Would you please set down the data again exactly as given, excluding the pictures?
--- Data Enclosed Below ---
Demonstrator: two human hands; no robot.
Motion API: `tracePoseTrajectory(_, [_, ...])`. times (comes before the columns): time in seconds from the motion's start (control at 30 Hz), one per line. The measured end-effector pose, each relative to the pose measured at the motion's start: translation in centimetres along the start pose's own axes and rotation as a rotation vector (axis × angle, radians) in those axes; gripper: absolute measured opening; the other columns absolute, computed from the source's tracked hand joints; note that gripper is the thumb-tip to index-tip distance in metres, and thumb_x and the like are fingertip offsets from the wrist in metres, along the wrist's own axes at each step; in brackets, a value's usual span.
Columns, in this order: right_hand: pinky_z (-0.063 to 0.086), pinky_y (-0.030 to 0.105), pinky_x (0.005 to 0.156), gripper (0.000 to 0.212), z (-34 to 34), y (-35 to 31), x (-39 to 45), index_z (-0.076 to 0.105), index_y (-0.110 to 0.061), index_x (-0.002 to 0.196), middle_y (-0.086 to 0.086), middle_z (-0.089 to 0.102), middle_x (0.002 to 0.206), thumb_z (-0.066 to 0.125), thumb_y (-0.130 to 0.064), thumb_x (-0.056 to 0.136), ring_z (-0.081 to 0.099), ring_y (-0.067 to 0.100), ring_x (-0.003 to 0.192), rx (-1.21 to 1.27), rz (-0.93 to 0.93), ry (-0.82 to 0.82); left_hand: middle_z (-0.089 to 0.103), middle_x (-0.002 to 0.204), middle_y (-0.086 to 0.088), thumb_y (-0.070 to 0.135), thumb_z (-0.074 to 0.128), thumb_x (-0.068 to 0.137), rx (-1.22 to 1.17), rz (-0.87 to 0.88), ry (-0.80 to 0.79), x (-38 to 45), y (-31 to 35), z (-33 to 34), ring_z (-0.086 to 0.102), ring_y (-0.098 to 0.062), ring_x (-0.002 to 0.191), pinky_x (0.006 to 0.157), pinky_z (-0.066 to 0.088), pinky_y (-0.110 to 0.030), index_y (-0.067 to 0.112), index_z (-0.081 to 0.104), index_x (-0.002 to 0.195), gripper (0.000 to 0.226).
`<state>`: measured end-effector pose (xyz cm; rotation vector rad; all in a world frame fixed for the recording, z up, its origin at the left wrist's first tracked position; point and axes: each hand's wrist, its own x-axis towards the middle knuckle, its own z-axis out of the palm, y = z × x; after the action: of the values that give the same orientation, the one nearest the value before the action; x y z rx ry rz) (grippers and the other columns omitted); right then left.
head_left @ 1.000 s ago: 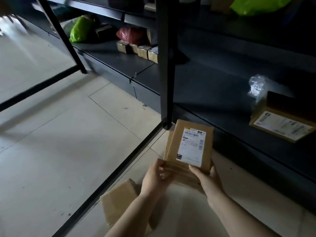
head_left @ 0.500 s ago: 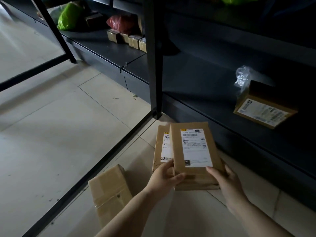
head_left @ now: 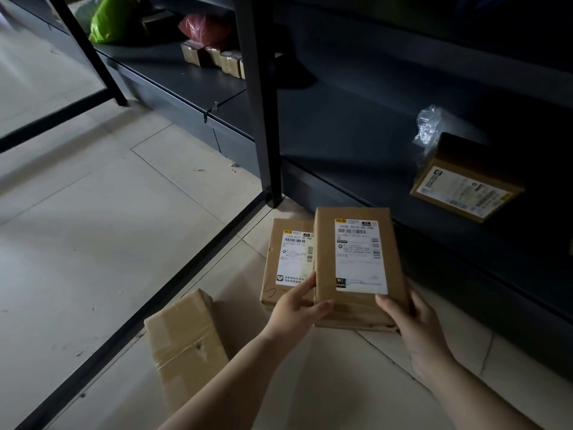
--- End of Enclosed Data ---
## Solution to the exercise
Demonstrator: two human hands; no robot.
Motion API: `tracePoseTrajectory(_, [_, ...])`. times (comes before the columns): time in seconds from the motion's start (control at 30 Hz), one per line. The measured end-effector pose, each relative to the pose measured at the motion's start: translation in centimetres along the start pose's own axes and rotation as a rotation vector (axis × angle, radians) in those axes; gripper: absolute measured opening; the other columns absolute, computed from the source's tracked hand joints; note that gripper is the thumb-tip to index-tip distance in metres, and thumb_x and the like are fingertip offsets from the wrist in metres, along the wrist's own axes at each step; in brackets, a value's usual span.
Columns, in this order: right_hand: pinky_z (-0.063 to 0.086), pinky_y (-0.030 to 0.105), pinky_x (0.005 to 0.156), gripper (0.000 to 0.212), z (-34 to 34), y (-35 to 31), x (-39 to 45), index_z (-0.076 to 0.105), index_y (-0.110 to 0.061), index_x (-0.002 to 0.196), middle_y (-0.086 to 0.086), middle_z (-0.089 to 0.102), middle_x (0.002 to 0.206), thumb_z (-0.066 to 0.125), thumb_y (-0.130 to 0.064), thumb_x (-0.056 to 0.136), ring_z (-0.081 to 0.099), ring_y (-0.067 to 0.100), ring_x (-0.003 to 0.192), rx (-1.21 to 1.27), rz (-0.93 to 0.93), ry (-0.82 to 0.82); left_hand: middle_z (-0.089 to 0.103), middle_x (-0.002 to 0.204), middle_y (-0.086 to 0.088), thumb_y (-0.070 to 0.135), thumb_z (-0.074 to 0.128), thumb_x (-0.068 to 0.137), rx (-1.22 to 1.17), rz (-0.87 to 0.88), ry (-0.80 to 0.79), x (-38 to 45), y (-31 to 35), z (-33 to 34), ring_z (-0.086 to 0.102), ring_y (-0.098 to 0.062), ring_x (-0.002 to 0.191), pinky_x (0.006 to 0.157), pinky_z (-0.066 to 0.088), pinky_y (-0.110 to 0.030), index_y (-0.067 to 0.112), index_z (-0.081 to 0.104), index_x (-0.002 to 0.195), gripper (0.000 to 0.226).
`<state>`: measured end-effector pose (xyz cm; rotation vector rad; all in a world frame fixed for the recording, z up, its origin at the left wrist's first tracked position; point and axes: each hand's wrist, its own x-axis towards the middle knuckle, its own z-axis out of the palm, y = z × x; after the action: of the values that give the same orientation, the one nearest the value before the action; x y z rx ry rz) (grippers and the other columns omitted); right then left.
head_left @ 1.000 s ago: 
head_left @ 0.500 s ago: 
head_left @ now: 

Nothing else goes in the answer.